I’ve been thinking about this encounter for the last week and a half since I met her. The story in itself was enough to tell about, but it made me think of the book of James, where it says, “You must be doers of the word and not only hearers who mislead themselves. 23 Those who hear but don’t do the word are like those who look at their faces in a mirror. 24 They look at themselves, walk away, and immediately forget what they were like. 25 But there are those who study the perfect law, the law of freedom, and continue to do it. They don’t listen and then forget, but they put it into practice in their lives. They will be blessed in whatever they do.”
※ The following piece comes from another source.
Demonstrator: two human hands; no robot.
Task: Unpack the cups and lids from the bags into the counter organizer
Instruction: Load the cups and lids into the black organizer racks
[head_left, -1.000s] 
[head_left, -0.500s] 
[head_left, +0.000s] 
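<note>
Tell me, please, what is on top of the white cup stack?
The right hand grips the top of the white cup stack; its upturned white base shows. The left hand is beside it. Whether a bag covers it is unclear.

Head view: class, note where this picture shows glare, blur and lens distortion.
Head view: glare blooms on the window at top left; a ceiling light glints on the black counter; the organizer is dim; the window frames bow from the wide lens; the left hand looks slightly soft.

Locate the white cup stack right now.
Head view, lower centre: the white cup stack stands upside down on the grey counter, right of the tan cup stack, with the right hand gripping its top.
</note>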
Until that day, I’d never met anyone who didn’t know what they look like. I hear people say all the time, just follow your heart, do what feels right. I think that’s terrible advice. Following your heart and doing what feels right is probably what gets people into trouble more than anything else. The book of Proverbs says, “There is a way which seems right to a man, But its end is the way of death.” The path to God has to come from God Himself and from his word, both of which are outside of ourselves. The analogy of the mirror took on a deeper meaning to me when I met this woman. She may have had an idea (possibly wrong) of what she looked like, and it was only when she saw what she looked like from an external source that the truth became apparent to her. It is the same with us spiritually. We have an idea of who we think we are, and we’re exceptionally good at lying to ourselves about how great we are. It’s only after we see the reflection of ourselves in the word of God that it becomes apparent what we actually look like. It’s seeing ourselves from the outside that gives us honesty in our appearance. The standard always remains the same, not like our own view of ourselves which is based on comparison to others, and somehow manages to change based on our subjective idea of how good or bad we are. The fact is, we are all bad, but we’re also forgiven. As I wrote in a previous blog, the difference will be when we find where the chains of doom are kept. Will it be an unfamiliar place, or will we be so comfortable that we find that we had taken off our shoes to stay a while?
When we look in that mirror, let us look intently, and not forget what we’ve seen. Look at it often. If we walk away for a long time, we may find in coming back many years later, that the face we now see is vastly older and more haggard from the one we saw last time.